**DESCRIPTION OF THE TASK**: Reproduce the material that follows, please, but only from its first line to the line containing "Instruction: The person", inclusive.

**GIVEN DATA**:

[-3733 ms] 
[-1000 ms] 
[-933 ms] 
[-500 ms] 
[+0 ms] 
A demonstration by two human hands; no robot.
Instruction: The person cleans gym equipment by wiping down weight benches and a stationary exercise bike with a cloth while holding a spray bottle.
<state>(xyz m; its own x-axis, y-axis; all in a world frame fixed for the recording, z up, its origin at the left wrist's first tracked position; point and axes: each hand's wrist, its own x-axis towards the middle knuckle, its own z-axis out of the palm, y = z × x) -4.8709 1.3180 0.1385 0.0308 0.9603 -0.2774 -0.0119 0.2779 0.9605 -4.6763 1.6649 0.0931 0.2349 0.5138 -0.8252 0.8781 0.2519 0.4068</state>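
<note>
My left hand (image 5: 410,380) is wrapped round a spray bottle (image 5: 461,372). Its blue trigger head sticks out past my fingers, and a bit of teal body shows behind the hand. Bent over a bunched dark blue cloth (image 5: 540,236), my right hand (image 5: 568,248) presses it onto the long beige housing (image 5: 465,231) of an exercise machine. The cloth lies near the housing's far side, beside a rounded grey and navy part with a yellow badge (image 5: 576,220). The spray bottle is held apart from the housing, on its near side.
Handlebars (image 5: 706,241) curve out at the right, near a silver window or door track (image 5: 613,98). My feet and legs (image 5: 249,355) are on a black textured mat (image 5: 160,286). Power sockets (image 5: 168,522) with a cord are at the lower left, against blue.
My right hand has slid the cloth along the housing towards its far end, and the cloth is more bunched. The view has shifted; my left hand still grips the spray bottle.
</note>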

**SOLUTION TO THE PROBLEM**:
[-3733 ms] 
[-1000 ms] 
[-933 ms] 
[-500 ms] 
[+0 ms] 
A demonstration by two human hands; no robot.
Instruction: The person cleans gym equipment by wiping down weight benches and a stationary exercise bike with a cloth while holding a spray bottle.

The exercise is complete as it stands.